Il ressort de la lecture de l'offre de prêt qu'elle stipule (en page 4/11, clause 2 des conditions générales) que : '...Les intérêts courus entre deux échéances seront calculées sur la base de 360 jours l'an. En cas de remboursement anticipé les intérêts courus depuis la dernière échéance seront calculés sur la base du nombre de jours exacts de la période écoulée, rapportée à 360 jours l'an. Nous vous précisons que le taux effectif global des prêts est indiqué sur la base du montant exactes intérêts rapportés à 365 jours l'an...'.
Dès lors, c'est à juste titre que le premier juge a retenu que le grief, constitué ou pas, tiré du caractère illicite de cette stipulation était accessible par une simple lecture de l'acte, dont la compréhension était évidente pour toute personne sachant lire la langue française et ce dès la remise de l'offre, et au plus tard dès la signature du contrat.
C'est par des motifs exacts et pertinents, adoptés par la cour, qu'il en a déduit que Mme [O] et M. [L] étaient en mesure de déceler des anomalies éventuelles et de contester le taux effectif global et la clause d'intérêts, peu important à cet égard qu'ils n'aient pas vu les autres irrégularités invoquées, puisqu'ils pouvaient, dès cette date, mandater un analyste pour établir des calculs et vérifier les autres conditions du prêt, comme ils l'ont fait pour la présente procédure, et qu'il a considéré qu'une irrégularité alléguée étant décelable depuis le 11 mars 2004, l'action engagée le 11 décembre 2015 était prescrite.

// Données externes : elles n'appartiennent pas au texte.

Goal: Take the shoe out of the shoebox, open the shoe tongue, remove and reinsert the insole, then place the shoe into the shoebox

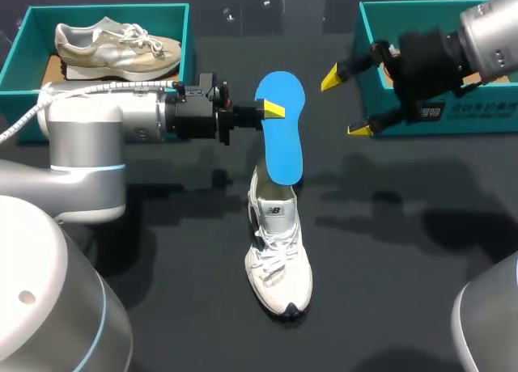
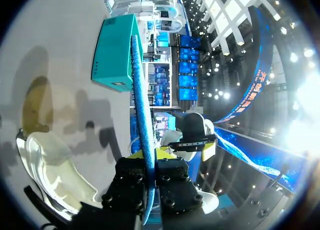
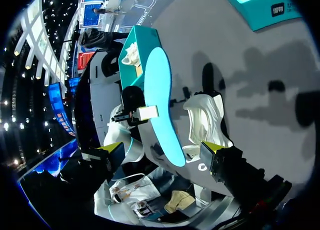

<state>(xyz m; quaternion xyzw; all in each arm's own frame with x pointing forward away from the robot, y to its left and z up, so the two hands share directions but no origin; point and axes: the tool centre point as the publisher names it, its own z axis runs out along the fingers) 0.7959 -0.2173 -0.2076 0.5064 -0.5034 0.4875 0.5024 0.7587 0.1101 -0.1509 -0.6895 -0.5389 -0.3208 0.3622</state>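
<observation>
Our left jaws grip the blue insole (image 1: 282,137) just above the white sneaker (image 1: 279,259) — our right jaws hang open, off to the sneaker's right.

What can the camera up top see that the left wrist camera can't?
Only the head view shows the tan shoe lying in the left box, and the whole flat shape of the insole. Only the left wrist view shows the insole edge-on, pinched between both fingers of the left gripper. Both show the blue insole, the white shoe on the table and the right box.
</observation>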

Sur la demande indemnitaire
C'est par de justes et pertinents motifs que le premier juge a débouté Mme [O] et M. [L] de leur demande d'indemnisation.
Sur les dépens et l'application de l'article 700 du code de procédure civile
Le jugement doit être confirmé.
Les dépens d'appel doivent être mis à la charge de Mme [O] et M. [L] qui seront en outre condamnés, in solidum, à payer la somme de 3 000 euros au Crédit Lyonnais en application de l'article 700 du code de procédure civile.
PAR CES MOTIFS
LA COUR,
Confirme le jugement déféré ;
Y ajoutant,
Condamne in solidum Mme [E] [O] et M. [W] [L] à payer à la SA Crédit Lyonnais la somme de 3 000 euros en application de l'article 700 du code de procédure civile ;
Condamne in solidum Mme [E] [O] et M. [W] [L] aux dépens d'appel.